Sérgio Sousa Pinto, num momento arrebatado, tanto mais arrebatado quanto mostrava total falta de convicção, afirmou: "Não precisamos do Bloco de Esquerda. Não precisamos do PCP. O país não nos pede que façamos alianças à esquerda." Esta frase significa apenas: eu estou a falar em nome do país. Isto é, reencontramos o velho truque retórico de um discurso que se legitima "em nome de" - neste caso, em nome do país. Mas quem disse a Sérgio Sousa Pinto o que o país pede ao PS? Onde é que ele o descobriu? Quando é que foi iluminado pelos deuses da nação?

Vimos também uma entrevista na televisão de Jorge Coelho, depois de um daqueles discursos inflamados que suscitam nos que o ouvem um sorriso que corresponde a afirmar: cá temos nós o Jorge Coelho no seu melhor. Pois na televisão levou os malabarismos ao seu máximo: perguntaram-lhe com quem se coligaria o PS, caso não tivesse maioria absoluta. Ele poderia dizer (como fez Sócrates) que este não era o momento estratégico para colocar o problema. Mas Jorge Coelho preferiu o inverosímil: "O PS vai ter maioria absoluta, nem consigo imaginar que não tenha." "E se não tiver?", insistem; e ele responde: "Mas vai ter, só pode ter." Metia-se pelos olhos dentro que Jorge Coelho só queria afastar a resposta. E o álibi que utilizou é a zona cega desta estratégia de Sócrates. A verdadeira pergunta é: não tendo, como é mais do que provável, maioria absoluta, o PS vai viver de subterfúgios limianos, prefere aliar-se à direita do PP, ou prefere aliar-se à esquerda do BE ou do PCP?

Mas a questão dita "ideológica" não pode restringir-se a estas alternativas.

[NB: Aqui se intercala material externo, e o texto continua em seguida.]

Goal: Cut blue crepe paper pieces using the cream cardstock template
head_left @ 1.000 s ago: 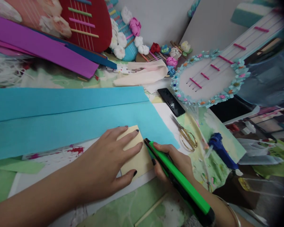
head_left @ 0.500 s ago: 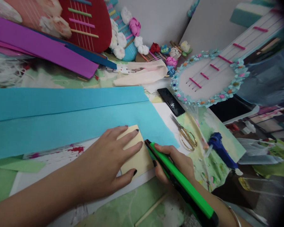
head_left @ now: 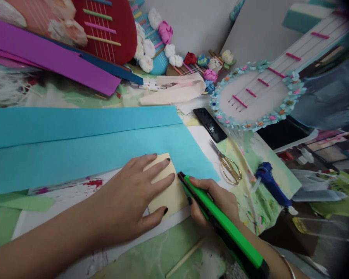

Nem talvez seja suficiente dizer que o PS se distingue pela defesa de mais igualdade. Em primeiro lugar, porque o tema da igualdade raramente aparece nas intervenções. Em segundo lugar, porque a igualdade tem problemas teóricos complexos: igualdade ou equidade? Como conciliar igualdade com liberdade? Entre uma liberdade económica (a liberdade de troca) e uma igualdade social, religiosa, cultural, quais são as complementaridades e quais são as contradições?

Antes de tomarmos qualquer opção, precisamos de fazer um diagnóstico: quais são os princípios que permitem hoje distinguir a esquerda da direita? Porque a esquerda pensa que a esquerda moderna se confunde com a direita. E a esquerda moderna considera que a esquerda tradicional é uma obsoleta esquerda radical (indo mesmo ao ponto de, num momento de projecção fantasmática, achar que a esquerda supostamente moderna é uma defensora de mais Estado). É preciso ultrapassar este enredamento doentio e tentar dizer o que mudou em termos de sociedade (novas formas de pobreza, formas implacáveis de produção de subjectividades, generalização dos valores individualistas, efeitos positivos e negativos da globalização, limites da segurança social, questões da infância e da terceira idade, problemas da imigração, etc.) e o que tem de mudar em termos de Partido Socialista.